His remarks come on the anniversary of Indian air attacks on Pakistani soil that sparked a military standoff between the two neighbours.
Raja Farooq Haider, the elected prime minister of Pakistan-administered Kashmir said “The government of Pakistan needs to take some daring steps,” he said in the capital Muzaffarabad. “They have to give India a fundamental punch in [Indian-administered] Kashmir. This is my considered opinion.”
Asked what kind of action he was asking for, Haider said it should be both diplomatic and military, and that he conveyed this opinion to the Pakistani government, led by Prime Minister Imran Khan.
“If you do not have military force, a diplomatic action does not work.”

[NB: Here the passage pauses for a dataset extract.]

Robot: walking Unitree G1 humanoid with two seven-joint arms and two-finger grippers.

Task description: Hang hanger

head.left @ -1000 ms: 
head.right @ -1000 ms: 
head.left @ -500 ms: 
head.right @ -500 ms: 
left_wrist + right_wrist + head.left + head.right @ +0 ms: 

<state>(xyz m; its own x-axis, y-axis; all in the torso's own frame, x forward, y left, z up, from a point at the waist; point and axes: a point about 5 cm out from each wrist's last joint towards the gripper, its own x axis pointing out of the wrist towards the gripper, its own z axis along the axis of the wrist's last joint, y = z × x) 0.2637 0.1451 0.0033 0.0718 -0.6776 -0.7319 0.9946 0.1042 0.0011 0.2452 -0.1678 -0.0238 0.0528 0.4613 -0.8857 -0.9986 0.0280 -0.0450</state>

On February 26, 2019, India carried out air raids on Pakistani territory in Khyber Pakhtunkhwa province, with at least four bombs hitting a mountainside and farming village, causing no apparent casualties.
India claimed the raids killed “a very large number of [Jaish-e-Muhammad] terrorists, trainers, senior commanders and groups of jihadis”.
The Jaish-e-Muhammad armed group claimed responsibility for a suicide attack earlier in February last year that killed more than 40 Indian security personnel in the Indian-administered Kashmir town of Pulwama Al Jazeera reported.